This diary is cross posted tomy blog, where you will find links to the full NYT obit, the online bio on Harold Norse, and a link to a web site for the late, great queer beat poet icon.
On the Gays Without Borders listserv this morning, longtime independent and progressive journalist Doug Ireland sent along today's New York Times obit on queer beat poet icon Harold Norse. Ireland questioned the originality of the obit in his note:
Harold Norse was a fine gay poet. I hope our bloggers and publications will note his passing and salute his considerable talent. The following NY Times obit from Friday seems to have drawn heavily on (plagiarized?) the Norse entry in the online LGBT Encyclopedia, http://www.glbtq.com/... , which is better and more extensive. -- Doug Ireland
HAROLD NORSE, A BEAT POET, DIES AT 92
By WILLIAM GRIMES
The New York Times, June 13, 2009
Harold Norse, a poet who broke new ground beginning in the 1950s by exploring gay identity and sexuality in a distinctly American idiom relying on plain language and direct imagery, died on Monday in San Francisco. He was 92.
The death was confirmed by Todd Swindell, a friend. ...
Until Ireland called my attention to the online Norse bio, I didn't know about it, and after reading and comparing it to what Grimes wrote in the Times, I can see that it influenced what he wrote and don't see evidence of plagiarism.
Still, I wondered how Grimes would react to Ireland's note and sent him an email:
do you have a response to ireland's contention that you drew from, maybe plagiarized, a web bio for harold norse?
i'd like to include a reaction from you, or the times, for a post to my blog about doug's questioning about what you wrote.

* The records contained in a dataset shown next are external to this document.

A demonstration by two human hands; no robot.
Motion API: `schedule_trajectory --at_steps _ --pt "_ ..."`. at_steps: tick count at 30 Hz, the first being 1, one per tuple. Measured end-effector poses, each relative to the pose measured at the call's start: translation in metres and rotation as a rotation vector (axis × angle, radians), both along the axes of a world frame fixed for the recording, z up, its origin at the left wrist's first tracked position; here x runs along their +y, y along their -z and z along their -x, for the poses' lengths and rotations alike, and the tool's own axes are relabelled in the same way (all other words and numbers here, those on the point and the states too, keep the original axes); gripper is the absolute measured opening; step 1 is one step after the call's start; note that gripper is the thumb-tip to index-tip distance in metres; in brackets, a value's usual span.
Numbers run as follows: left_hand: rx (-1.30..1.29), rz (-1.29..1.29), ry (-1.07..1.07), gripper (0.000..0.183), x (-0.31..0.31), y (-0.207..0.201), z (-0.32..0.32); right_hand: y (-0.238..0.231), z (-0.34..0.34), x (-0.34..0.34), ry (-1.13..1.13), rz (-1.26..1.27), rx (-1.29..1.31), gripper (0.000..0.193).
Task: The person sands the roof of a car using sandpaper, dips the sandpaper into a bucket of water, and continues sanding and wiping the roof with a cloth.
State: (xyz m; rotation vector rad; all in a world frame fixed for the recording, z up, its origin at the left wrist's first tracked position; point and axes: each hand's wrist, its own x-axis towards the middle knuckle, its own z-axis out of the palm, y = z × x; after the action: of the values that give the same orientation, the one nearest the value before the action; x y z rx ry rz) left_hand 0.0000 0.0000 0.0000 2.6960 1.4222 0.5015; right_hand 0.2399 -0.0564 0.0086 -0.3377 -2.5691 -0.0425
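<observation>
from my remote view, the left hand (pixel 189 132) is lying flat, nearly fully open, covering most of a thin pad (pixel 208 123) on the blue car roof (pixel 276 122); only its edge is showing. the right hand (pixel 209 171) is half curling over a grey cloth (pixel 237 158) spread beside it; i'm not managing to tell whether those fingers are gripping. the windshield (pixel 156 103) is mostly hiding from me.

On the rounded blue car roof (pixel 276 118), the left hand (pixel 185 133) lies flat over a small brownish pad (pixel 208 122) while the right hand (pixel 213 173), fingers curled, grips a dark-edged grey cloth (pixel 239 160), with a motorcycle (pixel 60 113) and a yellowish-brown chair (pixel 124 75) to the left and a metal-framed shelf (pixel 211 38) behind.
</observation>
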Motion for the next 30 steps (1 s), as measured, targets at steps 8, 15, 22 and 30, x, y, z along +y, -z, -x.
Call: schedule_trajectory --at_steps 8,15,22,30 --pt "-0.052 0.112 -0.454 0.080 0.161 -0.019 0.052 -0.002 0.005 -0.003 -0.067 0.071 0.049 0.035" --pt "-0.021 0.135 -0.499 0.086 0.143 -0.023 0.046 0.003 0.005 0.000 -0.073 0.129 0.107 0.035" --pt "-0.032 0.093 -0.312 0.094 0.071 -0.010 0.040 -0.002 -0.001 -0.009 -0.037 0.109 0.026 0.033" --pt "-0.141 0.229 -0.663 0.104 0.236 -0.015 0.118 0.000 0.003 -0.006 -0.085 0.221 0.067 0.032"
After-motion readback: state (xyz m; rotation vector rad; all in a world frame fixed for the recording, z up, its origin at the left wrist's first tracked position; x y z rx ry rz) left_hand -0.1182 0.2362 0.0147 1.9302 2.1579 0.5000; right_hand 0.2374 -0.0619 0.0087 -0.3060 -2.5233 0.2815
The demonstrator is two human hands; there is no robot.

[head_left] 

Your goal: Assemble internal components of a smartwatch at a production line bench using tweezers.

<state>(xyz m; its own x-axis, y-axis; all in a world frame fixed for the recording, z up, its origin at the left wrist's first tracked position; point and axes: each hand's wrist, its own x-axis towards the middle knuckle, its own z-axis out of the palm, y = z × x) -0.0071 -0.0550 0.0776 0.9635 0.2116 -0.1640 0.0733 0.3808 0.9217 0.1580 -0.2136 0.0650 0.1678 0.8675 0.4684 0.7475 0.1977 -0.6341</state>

lemme know if you have a comment to make on this matter. thanks.
Here's Grimes' reply:
I have no particular reaction to this charge. I did the kind of research that anyone would do in trying to put together a chronology of Norse's life. I certainly relied on the bio you refer to, on conversations with people who knew Norse, and on any scrap of information I could turn up from other sources as well.
Obviously, a brief obit is going to cover most of the same facts as any other account of his life. I do not see the problem. I am sure that whoever wrote the biography referred to here did much the same thing. The facts did not come from a vacuum, after all.
History, of whatever kind, gets written from previous sources. I hope that answers your question.
Yes, it does, and nice of Grimes to shed some light in on what goes into writing an obit for the Times.